Ransom Riggs – Osobliwy dom pani Peregrine [RECENZJA]

panodkultury.com.pl 1 rok temu
Zdjęcie: Osobliwy dom pani Peregrine to Hogwart dla X-menów?


„Osobliwy dom pani Peregrine” to opowieść magiczna i tajemnicza. jeżeli marzycie, by X-meni trafili do Hogwartu, gdzie Dumbledora zastąpił Tim Burton, a profesora X Morticia Addams, to Ransom Riggs napisał dla was książkę idealną.

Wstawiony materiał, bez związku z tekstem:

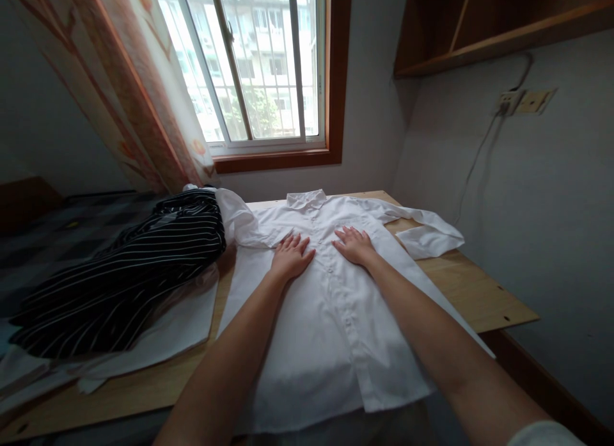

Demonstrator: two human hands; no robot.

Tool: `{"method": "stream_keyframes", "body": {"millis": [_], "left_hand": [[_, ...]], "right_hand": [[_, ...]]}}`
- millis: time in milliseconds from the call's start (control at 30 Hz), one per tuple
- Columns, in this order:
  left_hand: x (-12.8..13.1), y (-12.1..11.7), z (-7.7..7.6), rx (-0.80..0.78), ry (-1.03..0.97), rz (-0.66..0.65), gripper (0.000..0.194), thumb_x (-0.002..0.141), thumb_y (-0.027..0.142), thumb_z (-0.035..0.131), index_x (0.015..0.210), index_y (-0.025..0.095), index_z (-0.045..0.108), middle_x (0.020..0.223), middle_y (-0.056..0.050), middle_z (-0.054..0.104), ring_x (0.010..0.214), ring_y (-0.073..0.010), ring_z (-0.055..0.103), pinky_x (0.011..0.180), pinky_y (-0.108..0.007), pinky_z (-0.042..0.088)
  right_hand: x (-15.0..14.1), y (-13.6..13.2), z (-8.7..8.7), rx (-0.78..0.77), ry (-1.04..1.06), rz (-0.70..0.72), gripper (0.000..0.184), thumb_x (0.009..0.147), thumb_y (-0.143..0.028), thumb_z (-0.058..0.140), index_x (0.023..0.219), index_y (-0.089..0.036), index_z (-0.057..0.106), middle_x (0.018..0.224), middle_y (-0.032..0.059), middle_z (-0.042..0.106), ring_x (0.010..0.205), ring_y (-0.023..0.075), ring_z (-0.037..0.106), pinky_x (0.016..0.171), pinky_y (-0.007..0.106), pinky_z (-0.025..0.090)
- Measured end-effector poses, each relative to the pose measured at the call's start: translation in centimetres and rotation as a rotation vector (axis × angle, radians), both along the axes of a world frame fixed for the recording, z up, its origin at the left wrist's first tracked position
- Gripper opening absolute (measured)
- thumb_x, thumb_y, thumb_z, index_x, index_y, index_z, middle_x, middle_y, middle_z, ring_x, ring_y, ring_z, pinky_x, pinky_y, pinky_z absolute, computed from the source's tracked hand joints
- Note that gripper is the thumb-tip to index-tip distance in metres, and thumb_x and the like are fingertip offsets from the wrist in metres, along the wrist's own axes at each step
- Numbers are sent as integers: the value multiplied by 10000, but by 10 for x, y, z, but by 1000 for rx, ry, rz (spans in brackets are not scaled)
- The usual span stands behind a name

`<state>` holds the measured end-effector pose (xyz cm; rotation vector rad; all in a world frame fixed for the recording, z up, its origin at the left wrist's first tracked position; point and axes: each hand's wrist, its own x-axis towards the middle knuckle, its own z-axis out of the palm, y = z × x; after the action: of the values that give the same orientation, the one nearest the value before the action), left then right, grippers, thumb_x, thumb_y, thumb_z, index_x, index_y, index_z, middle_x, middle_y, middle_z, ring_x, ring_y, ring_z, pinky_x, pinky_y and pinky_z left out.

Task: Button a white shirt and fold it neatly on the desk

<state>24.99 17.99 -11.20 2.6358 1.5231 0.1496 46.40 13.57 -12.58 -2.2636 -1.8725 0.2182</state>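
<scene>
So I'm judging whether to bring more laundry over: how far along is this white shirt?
Done: the white shirt lies buttoned, front up, on the wooden table. In hand: left hand and right hand press flat on its chest. Left: both sleeves lie unfolded; the striped garment waits in a heap.

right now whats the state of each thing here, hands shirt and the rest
left hand: open, flat on the shirt
right hand: open, flat on the shirt
white shirt: spread front up, buttoned
striped garment: bunched on a white cloth
window: shut
curtain: drawn aside
</scene>
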Motion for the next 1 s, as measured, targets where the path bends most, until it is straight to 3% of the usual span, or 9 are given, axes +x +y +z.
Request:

„Osobliwy dom pani Peregrine” to nie bez powodu bestseller New York Times. Nastoletni Jacob trafia na walijską wyspę, gdzie czas zatrzymał się w 1940 roku, tuż przed wielką tragedią. Znajduje się tam sierociniec dla dzieci posiadających paranormalne zdolności. Wisienką na torcie jest pani Peregrine, potrafiąca przemienić się w sokola wędrownego. Są też potwory (głucholce), których nie powstydziliby się Stephen King i H.P. Lovecraft.

Osobliwy dom pani Peregrine i błąd Tima Burtona

Książka ozdobiona jest zdjęciami dzieci rodem z horrorów. Są prawdziwe i pochodzą z makabrycznej kolekcji autora. Tak jak w powieści, rzeczywistość miesza się ze światem wyobraźni.

miesza się z horrorem i groteską. Fantastyka przeplata się z kryminałem i dramatem wojennym. Bajeczny sen zderza się z koszmarami. Piękno uzupełnia się z brzydotą. Wszystko łączy wciągający styl pisania Ransoma Riggsa. Znakomita odskocznia od rzeczywistości, która tylko pozornie jest lekką powieścią młodzieżową.

Książka „Osobliwy dom pani Peregrine” gwałtownie doczekała się ekranizacji. Wydawała się stworzona właśnie po to, by zajął się niąTim Burton. Szkoda tylko, iż założył, iż drugiej części filmu nie będzie. Na szczęście Ransom Riggs na jednej książce nie poprzestał.

„Osobliwy dom pani Peregrine” to tylko pozornie lekka powieść młodzieżowa?